What these chapters made clear to me was that the legislation, court decisions, and military force worked in tandem to fulfill manifest destiny at the expense of Indians. The Supreme Court’s ruling in Lone Wolf v. Hitchcock gave full control of Indian’s lives and land to Congress; Congress in turn relied on courts to uphold its legislation, and could count on American military power to enforce it. While the Supreme Court did legitimize the use of force by recognizing the law of conquest, the perpetrators of violence against Indians did not wait for judicial authorization to commit atrocities, as they felt secure in their ability to do so without legal consequence. At the end of the day, complicated questions of legality meant little to those who had the necessary hard power to ignore the law. This is certainly true in modern times as well; Echo-Hawk points out that the 2003 invasion of Iraq was illegal under international law, but that the United States’ military preeminence allowed its forces to proceed with impunity.

Nitpicking time: I noticed a minor inaccuracy in chapter eight. While discussing the Code of Indian Offenses, Echo-Hawk identifies Edward Teller as the Interior Secretary responsible for it. That secretary’s name was actually Henry M. Teller; Edward Teller was an Hungarian-born scientist who worked on the Manhattan Project, and eventually came to be known as “the father of the hydrogen bomb.” I had previously skimmed the latter Teller’s book, The Legacy of Hiroshima, and recognized his name when I came across it in this week’s text. I thought it an odd coincidence that he shared his name with an Interior Secretary, and upon researching the matter, discovered Echo-Hawk’s error.

Friday, January 15th, 2016

Echo-Hawk Chapters 4 & 5

Chapters four and five covered the incredibly destructive decisions delivered in Johnson v. M’intosh and Cherokee Nation v. Georgia. The former declared that the United States government had exclusive control over transactions involving Indian land, thereby putting Indian land rights at their mercy. In Cherokee Nation, Justice John Marshall ruled that Indian tribes were “domestic dependent nations,” and could not sue the state of Georgia for violating their sovereignty. This ruling would deny Indians access to the U.S. legal system for decades. Together, Johnson and Cherokee Nation laid the foundation for decades of unchecked aggression toward Indian tribes; the former robbed them of control over their land, and the latter left them with no legal recourse to fight this injustice.

These chapters revealed the extent of the American government’s hypocrisy in its treatment of Indigenous peoples. While Indians had previously been treated as responsible parties for the purposes of selling land and making treaties, the Supreme Court declared them racially and culturally inferior, and therefore unworthy of full legal rights. This decision was made in spite of incredible evidence otherwise.

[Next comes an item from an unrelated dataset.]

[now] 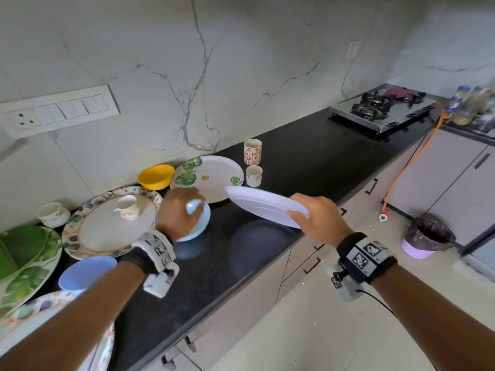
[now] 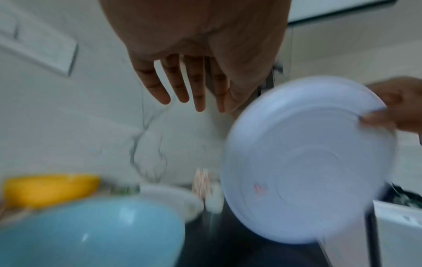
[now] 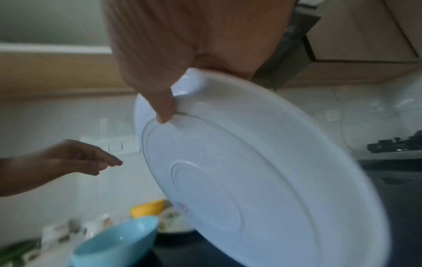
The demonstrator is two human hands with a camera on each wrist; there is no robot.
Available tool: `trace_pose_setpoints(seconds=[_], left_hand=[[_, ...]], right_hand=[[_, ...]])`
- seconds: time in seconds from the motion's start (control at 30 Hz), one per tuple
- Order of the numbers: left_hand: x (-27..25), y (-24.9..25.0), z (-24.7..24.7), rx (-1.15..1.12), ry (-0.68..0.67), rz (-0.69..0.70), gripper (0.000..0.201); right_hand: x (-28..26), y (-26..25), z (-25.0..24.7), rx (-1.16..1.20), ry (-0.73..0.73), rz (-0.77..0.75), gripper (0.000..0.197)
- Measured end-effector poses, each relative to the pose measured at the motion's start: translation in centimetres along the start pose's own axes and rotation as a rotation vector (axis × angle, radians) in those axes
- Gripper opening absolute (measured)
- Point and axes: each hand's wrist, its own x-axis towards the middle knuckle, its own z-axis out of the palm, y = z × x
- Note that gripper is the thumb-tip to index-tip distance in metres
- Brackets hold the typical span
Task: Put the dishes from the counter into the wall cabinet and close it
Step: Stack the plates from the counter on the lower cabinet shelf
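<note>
My right hand (image 1: pixel 308 218) grips a plain white plate (image 1: pixel 262 204) by its near rim and holds it tilted above the black counter (image 1: pixel 294 162). In the right wrist view my thumb (image 3: pixel 164 106) presses on the plate (image 3: pixel 251 171). My left hand (image 1: pixel 184 207) hovers with straight fingers (image 2: pixel 196 97) over a light blue bowl (image 1: pixel 199 226) and holds nothing. The right wrist view shows that hand (image 3: pixel 86 159) well above the bowl (image 3: pixel 114 243). The left wrist view is blurred, with the bowl (image 2: pixel 91 231) below and the plate (image 2: pixel 308 162) to the right.
On the counter lie a yellow bowl (image 1: pixel 155 176), a leaf-print plate (image 1: pixel 211 178), two cups (image 1: pixel 252 152), a floral plate (image 1: pixel 107 231) bearing a teacup (image 1: pixel 128 207), green plates (image 1: pixel 21 253) and a lavender bowl (image 1: pixel 85 271). A gas stove (image 1: pixel 380 111) stands far right. Wall cabinets (image 3: pixel 365 36) hang overhead.
</note>
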Motion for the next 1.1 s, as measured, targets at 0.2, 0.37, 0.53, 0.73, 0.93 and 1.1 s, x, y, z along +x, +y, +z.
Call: trace_pose_setpoints(seconds=[0.2,0.37,0.53,0.73,0.93,1.1], left_hand=[[9.9,0.9,-12.9,0.161,0.343,0.257,0.020],[15.5,2.7,-23.8,0.324,0.561,0.326,0.025],[18.9,4.8,-31.1,0.517,0.666,0.267,0.024],[21.9,3.9,-35.8,0.671,0.542,-0.018,0.048],[22.8,1.2,-37.0,0.852,0.197,-0.273,0.070],[22.8,0.5,-36.6,0.818,0.084,-0.290,0.081]], right_hand=[[3.6,-5.0,-5.9,-0.052,0.128,-0.067,0.027],[6.2,-9.3,-11.9,-0.032,0.192,-0.191,0.026],[8.6,-14.5,-18.7,0.053,0.311,-0.310,0.017],[11.0,-19.9,-25.8,0.050,0.408,-0.432,0.019],[14.4,-23.7,-31.1,0.076,0.523,-0.591,0.015],[19.0,-26.4,-32.3,-0.062,0.597,-0.675,0.018]])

In many ways, the Cherokee Nation had acquiesced to European notions of civilization: they developed a written language, a constitutional government, and even began publishing a newspaper. If Westerners had truly wanted to “civilize” Indians, it seems they would have touted the Cherokees as a model for other tribes. The cases explored in chapters four and five show their true motive: the desire to “civilize” Indians was a way of justifying land seizure, not an genuine ideological concern.